There were some sleepless nights and working until 2 a.m.

“I was a single mom at this point, and I had a full-time job and taking care of three children,” Kleinert said. “I spent every waking hour educating myself, on finance, on business, on networking. I did not have money for the business, so I did a lot of the work on my own. I created my own entity.”

Curtis said the city was impressed with Kleinert’s persistence on getting the business started.

“She started with very little in the beginning and worked to get it off the ground,” he said.

Kleinert, who now lives in St. Anne, did odd jobs to raise the money she needed to pay for every step of getting the business to fruition.

Through her networking, she met local business entrepreneur Dustin Kooy, who put her in touch with Mike Ader, the owner of Home Appliance & Heating in Kankakee.

Ader had space available at 1292 W. Station St. that used to house the furniture department.

The space made the perfect fit for MCA Adult Day Center. Kleinert is leasing approximately 3,100 square feet, and a donation of $15,000 from the Sisters of the Holy Heart of Mary and money she saved helped launch the business.

MCA Adult Day Center is compliant with the state of Illinois in terms of its services and programs. MCA serves seniors who suffer from social isolation, chronic illnesses and early-stage dementia and Alzheimer’s, filling a gap in the community.

“She took a concept and turned it into reality,” Curtis said. “It’s a need that’s in the community.”

COST

MCA offers its services for the entire day (8 a.m.-5 p.m.) for $80, and included in the services are activities, breakfast and lunch, snacks and supervision.
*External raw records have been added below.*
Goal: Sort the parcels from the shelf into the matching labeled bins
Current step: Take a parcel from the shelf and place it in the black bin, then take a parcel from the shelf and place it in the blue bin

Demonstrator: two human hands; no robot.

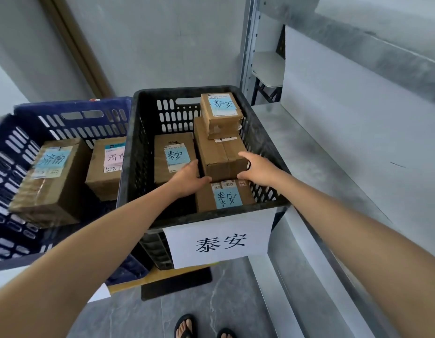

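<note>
Grey metal shelf (345, 147) at right, bare where visible. Just beside it, black bin (136, 147), fronted by a paper sign (221, 242) reading 泰安. To the left and touching it, blue bin (72, 113) with two parcels marked 济南.

Inside the black bin, toward the right wall: plain carton (218, 154), the largest parcel there, no label showing on its top, lying over a labeled parcel (226, 196) marked 泰安. Clasped from both sides: left hand (187, 178) curled round the near left corner, thumb along the lower front edge; right hand (257, 170) wrapped over the near right corner, fingers on top, thumb at the front.

On the far end of the carton, apparently resting on it: small parcel (221, 113), taped, also marked 泰安.

Handling, as judged: corrugated board, stiff, taped seams, slightly smooth; weight unknown, probably moderate. Best held low at opposite corners, as here, and kept level, since any tilt could slide the small parcel off.
</note>
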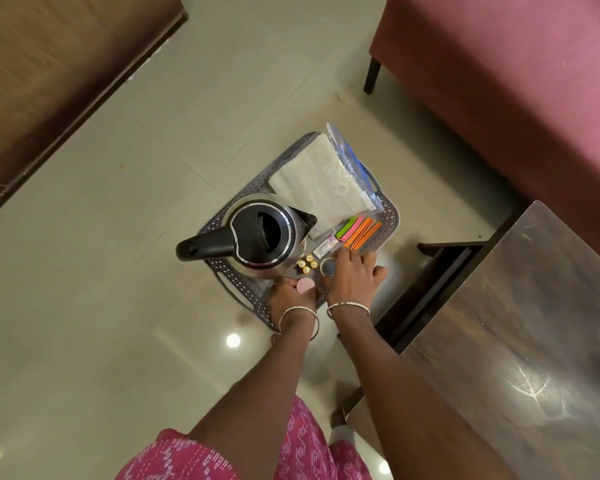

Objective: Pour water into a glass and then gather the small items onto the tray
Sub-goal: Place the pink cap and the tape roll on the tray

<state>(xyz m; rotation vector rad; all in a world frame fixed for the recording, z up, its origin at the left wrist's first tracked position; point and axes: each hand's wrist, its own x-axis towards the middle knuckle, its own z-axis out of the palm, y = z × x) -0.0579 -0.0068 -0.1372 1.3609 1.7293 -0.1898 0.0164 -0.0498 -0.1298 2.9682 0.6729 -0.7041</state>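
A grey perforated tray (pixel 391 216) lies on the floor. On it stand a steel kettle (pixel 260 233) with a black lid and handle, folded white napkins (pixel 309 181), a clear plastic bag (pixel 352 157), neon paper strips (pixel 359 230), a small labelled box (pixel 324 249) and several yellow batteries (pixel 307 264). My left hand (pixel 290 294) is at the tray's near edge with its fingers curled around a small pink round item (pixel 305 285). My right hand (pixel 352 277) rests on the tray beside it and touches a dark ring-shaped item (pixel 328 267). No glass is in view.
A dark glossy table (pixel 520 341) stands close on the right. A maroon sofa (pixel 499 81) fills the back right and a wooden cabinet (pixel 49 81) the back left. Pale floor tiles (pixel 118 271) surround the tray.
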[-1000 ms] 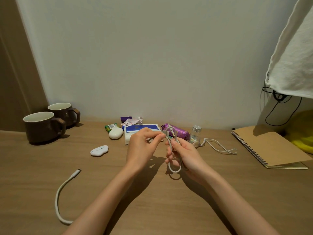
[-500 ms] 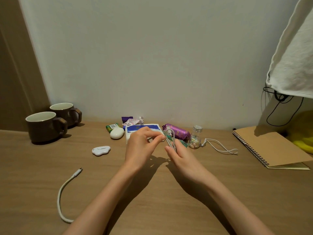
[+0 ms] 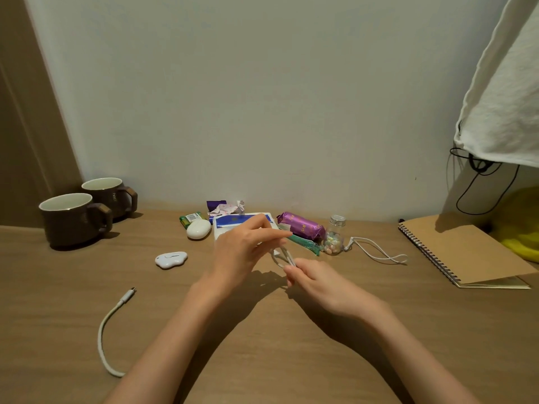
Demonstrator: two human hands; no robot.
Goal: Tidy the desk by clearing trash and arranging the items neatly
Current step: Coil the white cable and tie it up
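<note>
The white cable (image 3: 284,254) sits looped between the hands above the counter (image 3: 271,354), right hand (image 3: 320,284) pinching the loops, left hand (image 3: 242,252) pinching a strand; best wind even, snug turns without loosening the right pinch.

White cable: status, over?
Left hand pinches white cable; right hand grips its loops. Coil held over the desk, plug end lying loose at left. No obstruction seen.

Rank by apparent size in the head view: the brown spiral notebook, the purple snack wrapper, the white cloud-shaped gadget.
Largest to smallest:
brown spiral notebook
purple snack wrapper
white cloud-shaped gadget
</note>
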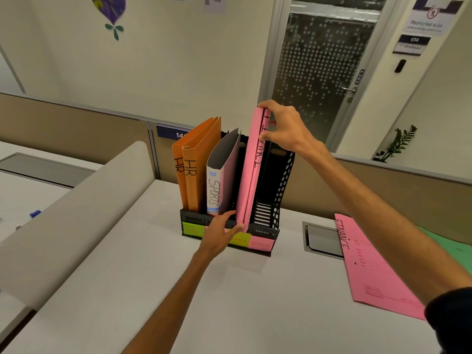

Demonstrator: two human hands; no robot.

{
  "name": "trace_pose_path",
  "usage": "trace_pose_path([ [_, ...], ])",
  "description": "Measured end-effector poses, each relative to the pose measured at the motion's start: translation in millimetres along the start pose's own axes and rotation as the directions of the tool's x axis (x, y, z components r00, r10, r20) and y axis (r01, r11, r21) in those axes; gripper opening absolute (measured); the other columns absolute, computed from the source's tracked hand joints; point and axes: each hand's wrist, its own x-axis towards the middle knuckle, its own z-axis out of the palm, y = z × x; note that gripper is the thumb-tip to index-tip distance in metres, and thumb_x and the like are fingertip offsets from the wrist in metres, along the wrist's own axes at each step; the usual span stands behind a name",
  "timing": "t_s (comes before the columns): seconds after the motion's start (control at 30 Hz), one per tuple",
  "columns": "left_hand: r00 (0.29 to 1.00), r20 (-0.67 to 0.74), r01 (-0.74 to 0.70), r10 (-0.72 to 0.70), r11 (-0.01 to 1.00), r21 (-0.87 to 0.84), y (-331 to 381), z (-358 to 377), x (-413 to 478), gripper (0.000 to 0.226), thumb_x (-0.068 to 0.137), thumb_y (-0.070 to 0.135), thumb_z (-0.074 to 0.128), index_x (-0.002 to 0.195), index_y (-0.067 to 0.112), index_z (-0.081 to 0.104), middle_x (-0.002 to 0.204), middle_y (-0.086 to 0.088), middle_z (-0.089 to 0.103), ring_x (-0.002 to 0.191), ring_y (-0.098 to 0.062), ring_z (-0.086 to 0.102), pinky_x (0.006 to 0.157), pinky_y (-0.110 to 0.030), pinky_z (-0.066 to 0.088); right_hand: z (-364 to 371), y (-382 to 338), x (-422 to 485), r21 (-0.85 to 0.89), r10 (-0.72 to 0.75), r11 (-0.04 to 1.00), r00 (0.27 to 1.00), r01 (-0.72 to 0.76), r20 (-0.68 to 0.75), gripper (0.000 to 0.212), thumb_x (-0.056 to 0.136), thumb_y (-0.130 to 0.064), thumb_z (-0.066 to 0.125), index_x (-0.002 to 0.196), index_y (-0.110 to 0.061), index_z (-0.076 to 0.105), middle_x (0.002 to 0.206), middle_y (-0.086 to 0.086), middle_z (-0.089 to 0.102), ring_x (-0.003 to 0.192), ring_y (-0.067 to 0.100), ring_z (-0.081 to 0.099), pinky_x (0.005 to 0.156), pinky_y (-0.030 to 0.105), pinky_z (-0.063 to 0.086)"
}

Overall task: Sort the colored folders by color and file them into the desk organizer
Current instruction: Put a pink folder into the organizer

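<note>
A black desk organizer stands on the white desk, with green and pink labels along its front. Two orange folders marked HR fill its left slot. A grey folder marked SPORTS leans in the slot beside them. My right hand grips the top edge of an upright pink folder standing in the third slot. My left hand rests at that folder's lower front corner, thumb against it. Another pink folder marked FINANCE lies flat on the desk to the right, over a green folder.
A grey cable hatch is set into the desk right of the organizer. A curved white divider runs along the left. Beige partition panels stand behind the desk. A glass door and a potted plant are beyond.
</note>
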Motion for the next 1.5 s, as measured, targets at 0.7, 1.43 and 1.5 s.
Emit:
trace_pose_path([
  [0.7, 0.977, -0.194, 0.123, -0.085, 0.974, 0.19, 8, 23, 18, 0.06, 0.087, 0.059, 0.055, 0.13, 0.018, 0.051, 0.126, -0.003, 0.054, 0.12, -0.021, 0.05, 0.09, -0.036, 0.048, 27, 0, -1, 0.032, -0.163, 0.985, 0.974, 0.17, -0.16, 0.066, 0.076, -0.007, 0.079, 0.135, -0.004, 0.05, 0.135, 0.011, 0.056, 0.124, 0.023, 0.054, 0.104, 0.04, 0.049],
  [1.43, 0.909, -0.4, 0.185, -0.12, 0.974, 0.129, 10, 37, 29, 0.035, 0.092, 0.037, 0.062, 0.12, 0.017, 0.057, 0.122, -0.008, 0.057, 0.121, -0.024, 0.05, 0.088, -0.038, 0.052, 88, 40, -25, 0.104, -0.139, 0.984, 0.986, 0.148, -0.089, 0.079, 0.073, -0.024, 0.082, 0.142, -0.013, 0.046, 0.145, 0.013, 0.033, 0.138, 0.026, 0.035, 0.115, 0.043, 0.036],
  [1.5, 0.908, -0.406, 0.173, -0.106, 0.976, 0.133, 10, 37, 28, 0.036, 0.092, 0.037, 0.061, 0.121, 0.017, 0.057, 0.121, -0.007, 0.058, 0.121, -0.022, 0.049, 0.086, -0.036, 0.051, 105, 51, -36, 0.133, -0.07, 0.989, 0.997, 0.065, 0.034, 0.08, 0.076, -0.03, 0.081, 0.145, -0.018, 0.042, 0.153, 0.008, 0.026, 0.148, 0.024, 0.019, 0.119, 0.048, 0.028],
])
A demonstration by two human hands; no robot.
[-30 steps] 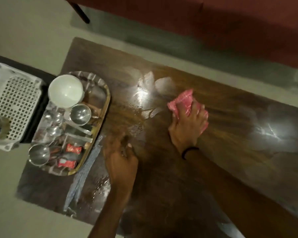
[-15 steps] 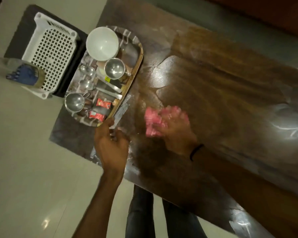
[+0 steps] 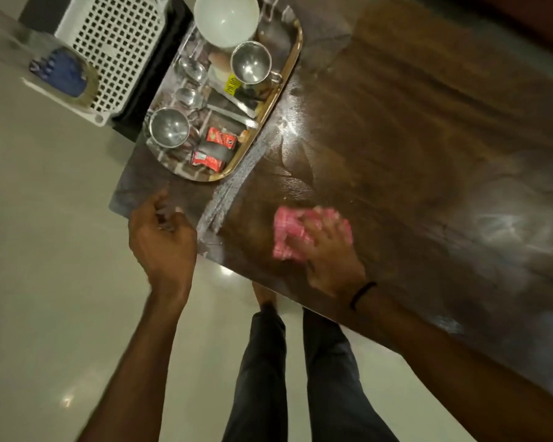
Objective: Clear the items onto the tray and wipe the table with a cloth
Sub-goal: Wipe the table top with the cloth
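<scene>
My right hand presses a pink cloth flat on the dark wooden table, near its front edge. My left hand hovers over the table's front-left corner, fingers loosely curled, nothing in it. The gold-rimmed tray lies at the table's left end. It holds a white bowl, two steel cups, spoons and two red sachets. Wet streaks shine on the wood beside the tray.
A white perforated crate sits on a black stand left of the table, with a blue-topped object at its edge. My legs stand on the pale floor by the table's front edge.
My right hand has swept the pink cloth from the middle of the table toward the front edge. My left hand slid to the front-left corner. The view has shifted and turned.
</scene>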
In comparison, Kleinert said that a home health aid costs from $25 to $35 per hour.

Activities offered are arts and crafts, music therapy, dance therapy and other group sessions.

“We have some community members that come in from different organizations, and they will talk about their organization and we’ll do an activity with them,” Kleinert said. “We do outings as well, so we will take them out into the community, to different organizations or different events that they have.”

MCA employs an administrative assistant, and Kleinert said there have been gracious people in the community who have donated their time in four-hour increments.

“The Sisters of the Holy Heart of Mary have been phenomenal,” she said. “They send someone here every day. I’m just OK running it alone, but my goal is to create a team of a social worker, a nurse practitioner and a CNA.”

What MCA offers now is what Kleinert says is phase one of the services. Phase two would be to be able to accept Medicare and Medicaid, and she working on getting that accreditation. Phase three would offer occupational therapy, and physical and speech therapy services.

“The whole goal is to be a support system for the families through the progression of their illness, but also just the aging process itself,” Kleinert said.